Exact transcription of the data below is required, without the images.

────────────────────────────────────────

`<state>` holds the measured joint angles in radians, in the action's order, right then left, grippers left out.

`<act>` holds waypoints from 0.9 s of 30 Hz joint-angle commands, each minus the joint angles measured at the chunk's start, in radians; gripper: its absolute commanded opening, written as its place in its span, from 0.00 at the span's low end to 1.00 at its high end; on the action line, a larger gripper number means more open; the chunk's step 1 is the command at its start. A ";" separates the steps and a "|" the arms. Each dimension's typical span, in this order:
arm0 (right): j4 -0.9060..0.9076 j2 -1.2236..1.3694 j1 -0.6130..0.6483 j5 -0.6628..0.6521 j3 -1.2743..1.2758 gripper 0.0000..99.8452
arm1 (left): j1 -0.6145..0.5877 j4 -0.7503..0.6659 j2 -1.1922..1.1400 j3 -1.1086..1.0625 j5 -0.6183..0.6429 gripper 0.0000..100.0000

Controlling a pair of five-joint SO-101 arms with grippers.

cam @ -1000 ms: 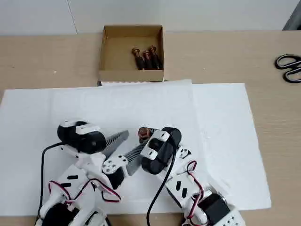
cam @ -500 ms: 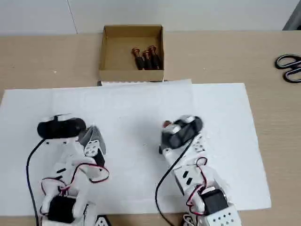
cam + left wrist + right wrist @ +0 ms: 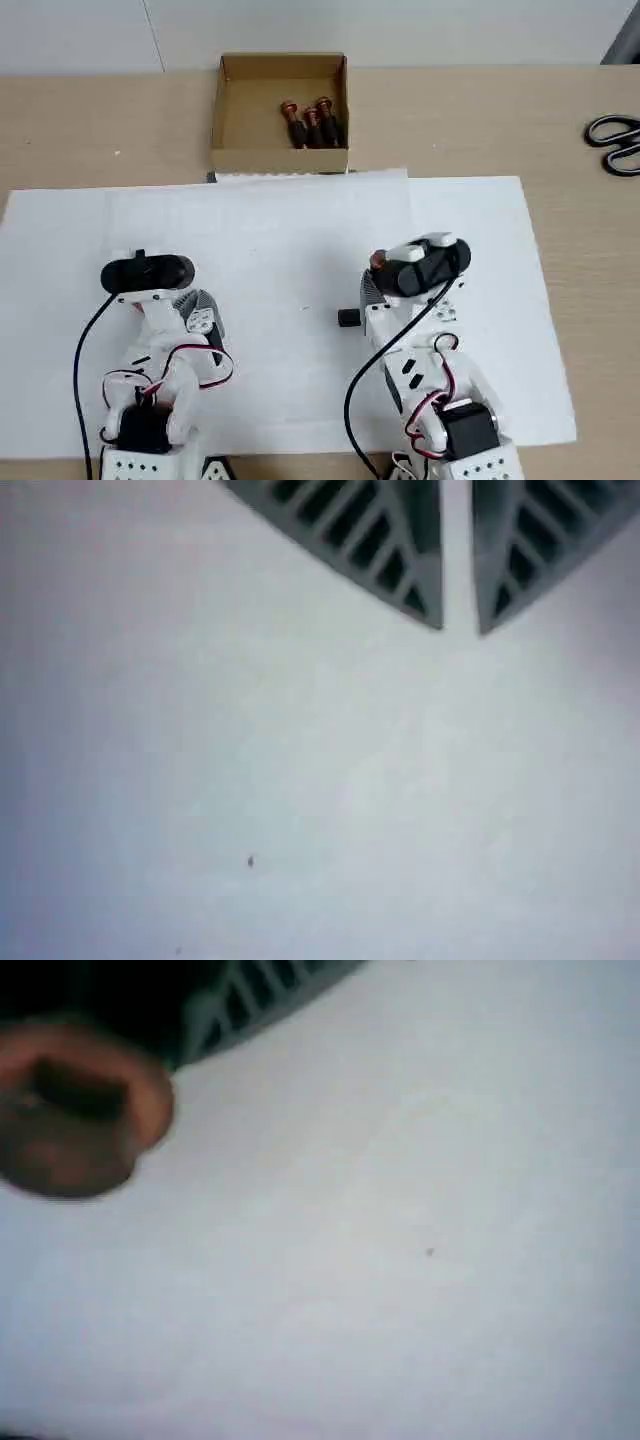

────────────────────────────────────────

Result below -
`<state>` holds the measured joint angles in radians, in the action's order, right then left, grippers left out.

`<act>` holds waypoints from 0.9 s of 30 Hz joint-angle commands, each minus the joint angles measured at the chunk's start, in radians; gripper: its absolute commanded opening, written as its place in its span, from 0.00 at the span's low end to 1.00 at its high end; on the action line, a larger gripper number means more open; the chunk's step 1 is the command at its start. A ";" separates the steps and a "|" the arms. Each dimension's typical span, in this order:
arm0 (right): j4 -0.9060..0.9076 j2 -1.2236..1.3694 j1 -0.6130..0.6483 j5 -0.6628..0.6521 j3 -1.2743..1.2758 gripper 0.0000..99.8452
arm1 (left): j1 -0.6145..0.5877 j4 -0.7503..0.6659 j2 -1.1922..1.1400 j3 -1.1086..1.0625 j5 -0.6183..0.6429 gripper 0.0000..100.0000

Controlling a pair of five-joint SO-101 arms with grippers.

cam @ -1000 ms: 
cam @ -500 ms: 
cam + left wrist + right wrist @ +0 ms: 

Nothing remains to be done, and the exercise is complete.